Orang-orang, tidak lagi melihat siapa sosok yang berkunjung, namun lebih melihat apa yang dibawanya ketika berkunjung. Masyarakat akan senang kalau ada pejabat yang bagi-bagi kaos atau bingkisan, ketimbang mereka yang datang hanya sekedar berpidato politik saja. Rakyat di pelosok-pelosok, terkesan butuh yang konkrit, bukan cuma impian.

Inilah barangkali yang menjadi alasannya, mengapa dalam Pemilihan Pejabat Publik di negeri ini, jarangsrkali rakyat yang memilih sosok yang pinter pidato tapi tidak membawa “bingkisan” apa-apa. Penghormatan masyarakat kepada calon pemimpinnya, tidak lagi menggunakan nilai keluhuran budi, tapi lebih ditentukan oleh kekuatan materi yang menyertainya.
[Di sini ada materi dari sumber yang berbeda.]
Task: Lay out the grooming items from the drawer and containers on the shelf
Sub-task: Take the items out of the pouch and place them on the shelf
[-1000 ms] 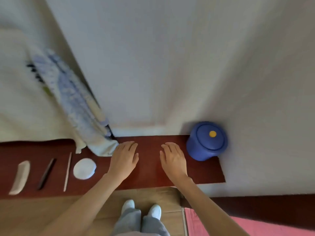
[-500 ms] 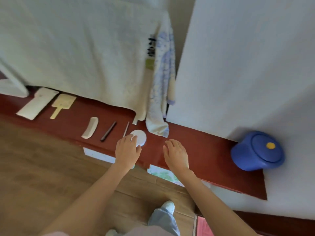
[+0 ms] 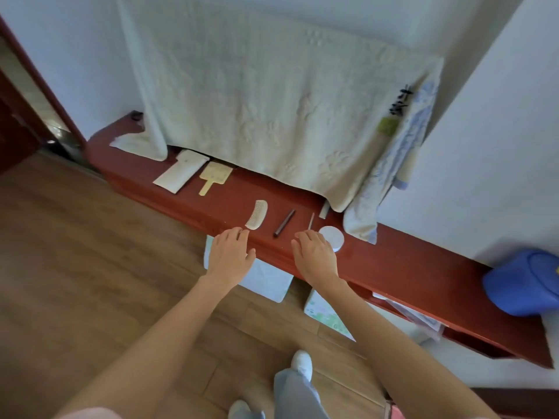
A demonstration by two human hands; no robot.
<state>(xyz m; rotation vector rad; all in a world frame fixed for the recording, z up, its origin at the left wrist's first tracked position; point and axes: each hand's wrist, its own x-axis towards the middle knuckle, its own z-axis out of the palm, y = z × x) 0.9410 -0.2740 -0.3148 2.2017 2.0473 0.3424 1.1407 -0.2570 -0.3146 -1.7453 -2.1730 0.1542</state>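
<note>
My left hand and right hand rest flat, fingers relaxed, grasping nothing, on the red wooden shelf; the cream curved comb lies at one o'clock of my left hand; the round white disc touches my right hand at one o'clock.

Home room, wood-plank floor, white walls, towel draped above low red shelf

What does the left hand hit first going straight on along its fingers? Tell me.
Most likely the cream comb: the left hand points up the shelf with its fingertips just short of the comb's near end. Depth is uncertain.
</note>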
Bangsa ini, kini sedang dihinggapi nilai kehidupan pamer kemewahan yang dipertontonkan dalam berbagai bentuk kegiatan. Banyak ibu-ibu pejabat yang doyan memamerkan barang-barang mewah yang dimilikinya. Gaya hidup sofistikasi (sofisticated) alias tak pernah merasa puas atas apa yang sudah diraihnya, tampil menjadi trend kehidupan.

Yang lebih memilukan, ternyata tidak sedikit orang-orang yang mengembangkan gaya hidup karikatif atau bersandiwara, hanya sekedar untuk memuaskan hawa nafsunya semata. Kepura-puraan pun diperlihatkan lewat berbagai bentuk. Ada yang senang memakai barang palsu, seperti pakai sepatu bermerk Bally buatan Itali. Padahal yang dipakainya sepatu buatan Cibaduyut.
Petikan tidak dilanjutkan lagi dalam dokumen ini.